I like the distinction you make. Though I don't think Pillars of Eternity is a very strong example of a linear game that's awesome -- I played this game for a good 20 hour at one point without following the main storyline.


I'd say RE4 was a very well done linear game with solid gameplay. It definitely influenced a lot of games moving forward.


They require different design skillsets or experiences. Elden Ring and Zelda are designed to be more non-linear and they work, but have completely different strengths and focuses vs. a linear approach. More based on creating an engrossing world and mechanics that allow you to play most sections out of order and create your own adventure vs. the control you have over story nuances when you make a linear title (e.g. Half-Life 2).


I feel elden ring really failed on the non linear aspect to be honest. It was frustratingly open ended up front, and then very linear at the end.

I started the game, went to margit, found him too difficult, and then, with no particular alternatives, pretty much explored the entire map aimlessly, wishing for a clear direction on level appropriate content. It was hard to find the next thing to do. I didn’t want to skip through things with ashes or multiplayer. I didn’t want to farm.

By the time I actually found this content there was nothing left to do besides warp to bosses and murder them, or look up the obtuse quest lines and warp around to complete those. A huge floor on character progression is finding the flask upgrades. But since they’re just lying around you just go from having none of them to quickly finding more than you need for 80% of the game.

Like… dark souls would just be a worse game if every door and elevator was open from the beginning. It would just be confusing and frustrating if you started making “wrong” explorations.

I would greatly have preferred elden ring with pretty much the entire open world cut and instead just a tour of the legacy dungeons. The open world just compounded on some of dark soul’s weaknesses. Like finding even more cool weapons that you can’t practically try without farming a ton of upgrades and changing your build.


Agreed.

Playing through Elden Ring made it clear to me how impressive Breath of the Wild was in retrospect. Even without any meaningful awards (or because of?) the exploration in BotW is just so much more memorable and dynamic.


No, you're not the only one. I feel the same.

OTOH, my friends who praise these games do so exactly because of that.
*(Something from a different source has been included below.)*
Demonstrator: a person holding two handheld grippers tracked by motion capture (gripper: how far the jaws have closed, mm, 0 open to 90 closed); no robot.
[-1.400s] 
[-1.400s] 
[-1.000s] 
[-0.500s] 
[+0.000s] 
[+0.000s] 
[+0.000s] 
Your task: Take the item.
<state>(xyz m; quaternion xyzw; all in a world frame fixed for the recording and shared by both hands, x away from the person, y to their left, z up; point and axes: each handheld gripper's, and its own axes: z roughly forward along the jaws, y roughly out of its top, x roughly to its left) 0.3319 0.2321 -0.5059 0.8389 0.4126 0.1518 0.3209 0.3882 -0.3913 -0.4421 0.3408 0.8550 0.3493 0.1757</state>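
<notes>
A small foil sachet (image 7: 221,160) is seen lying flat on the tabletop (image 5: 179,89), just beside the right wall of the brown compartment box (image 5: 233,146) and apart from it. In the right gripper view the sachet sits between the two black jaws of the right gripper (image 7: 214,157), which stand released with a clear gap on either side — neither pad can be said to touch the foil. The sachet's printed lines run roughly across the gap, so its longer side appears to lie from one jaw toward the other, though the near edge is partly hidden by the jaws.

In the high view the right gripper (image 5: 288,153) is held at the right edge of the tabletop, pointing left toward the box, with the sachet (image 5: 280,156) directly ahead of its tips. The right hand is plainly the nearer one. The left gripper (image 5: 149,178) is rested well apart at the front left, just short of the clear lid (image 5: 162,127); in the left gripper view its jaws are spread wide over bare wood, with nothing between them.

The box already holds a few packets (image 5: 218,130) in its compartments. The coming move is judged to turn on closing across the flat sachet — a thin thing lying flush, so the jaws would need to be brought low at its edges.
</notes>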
To which their own.


I think I could not get past this after a couple of cinematic sequences in Uncharted 2. I just wanted to go to youtube and watch the cinematics stitched together uninterrupted. There was this point in game development where a big technical goal was to make the transition from cinematic to gameplay and back seamless. Now that it's a given in games I personally am not wowed anymore. Maybe for each of us the balance of challenging gameplay and rewarding cinematics/feel of accomplishment lies on this spectrum and these type of cinematic heavy games went too far on the spectrum towards interactive movie and just don't appeal to some of us. I am reminded of Dragon's Lair in arcades which was all quicktime events and was appalling to me for the 2-4x the price of other arcade games but other people I went with loved this type of challenge.


You're not alone. These sort of games offer very little opportunity for players to creatively express themselves. This is more like watching a movie than playing a game.


It can be fun to express yourself, and some games get plenty of mileage out of offering people various opportunities to do just that. But sometimes you want to "play" a movie, and there's not necessarily anything wrong with that. I had a lot of fun with the Tomb Raider games despite the lack of creative expression -- the mechanics were fun, the story was dumb but entertaining, and there was a lot of spectacle to soak up. I don't need to engage every part of my brain all the time.


Hmm, I like them. The only times in TR that I do not like are the ones in which you have been completely kicking ass, and then inevitably get knocked out during a cutscene.

And there’s quite a lot of those.



I found it annoying in Uncharterd, but The Last of Us made it work somehow. They had just enough freedom and side content to have it be a game while also telling a compelling story that very much demands linearity.